Sequence of matrices and convergence There is question in Matrix analysis by Horn (p. 300) that:
Let $f(x) = \sum_{k=0}^{\infty} a_{k} x^{k}$ with radius of convergence $R>0$. Then, $f(A)$ converges for all $A \in M_{n}$ such that $\rho(A)<R$, where $\rho(A)$ is the spectral radius of $A$.
I would like to prove it. Would you give me a hint?

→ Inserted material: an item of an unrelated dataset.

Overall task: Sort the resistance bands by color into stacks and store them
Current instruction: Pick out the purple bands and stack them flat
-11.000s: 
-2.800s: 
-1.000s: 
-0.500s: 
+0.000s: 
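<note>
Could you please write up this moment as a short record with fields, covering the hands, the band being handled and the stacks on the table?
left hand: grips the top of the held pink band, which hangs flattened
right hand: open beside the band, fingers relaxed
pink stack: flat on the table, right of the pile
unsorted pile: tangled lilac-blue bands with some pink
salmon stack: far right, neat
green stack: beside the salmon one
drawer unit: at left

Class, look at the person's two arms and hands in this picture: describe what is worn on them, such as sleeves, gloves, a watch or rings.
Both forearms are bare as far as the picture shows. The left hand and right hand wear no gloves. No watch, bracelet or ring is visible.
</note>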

 A: There exists $R_1 \in (0,R)$ such that $\rho (A) <R_1$. By spectral radius formula $||A^{n}|| <R_1^{n}$ for $n$ sufficiently large. Hence $\sum ||a_n A^{n}||$ is dominated by the series $\sum a_n R_1^{n}$ which is convergent since $R_1$ is less than the radius of convergence.
A: A useful result is that for any $\epsilon>0$ there is a submultiplicative matrix norm $\|\cdot\|_*$ such that $\|A\|_* < \rho(A)+\epsilon$.
All norms are equivalent on finite dimensional normed spaces, so it is sufficient to prove convergence with $\|\cdot\|_*$.
Let $\epsilon>0$ be such that $\rho(A)+\epsilon < R$, and $\|\cdot\|_*$  the
corresponding norm.
Then $\sum_k |a_k| \|A\|_*^k \le \sum_k |a_k| (\rho(A)+\epsilon)^k < \infty$.
In particular, the series $\sum_k a_k A^k$ is Cauchy and hence converges.
Aside:
To prove the result stated above, suppose $J= V^{-1} AV$ is the Jordan form of $A$ and let $R = \operatorname{diag} (r_1,...,r_n)$. Then
$[RJR^{-1}]_{ij} = {r_i \over r_j} [J]_{ij}$. Note that the diagonal elements of $RJR^{-1}$ are the same as those of $J$ and the off diagonal elements are of the form ${r_{j-1} \over r_j}$, for $j=2,...,n$. 
In particular, we can choose $r_n=1$ and the subsequent $r_k$ so that the
numbers ${r_{n-1} \over r_n}, ..., {r_1 \over r_2}$are arbitrarily close to zero.
Now note that $\|J\|_2 = \rho(A)$ and that the norm is a continuous function.
In particular, for any $\epsilon>0$ we can choose $R$ such that
$\|A\|_* = \| R V^{-1} A V R^{-1}\|_2 < \rho(A)+\epsilon$.
Now check that $\|B\|_* = \| R V^{-1} B V R^{-1}\|_2$ is indeed a submultiplicative norm.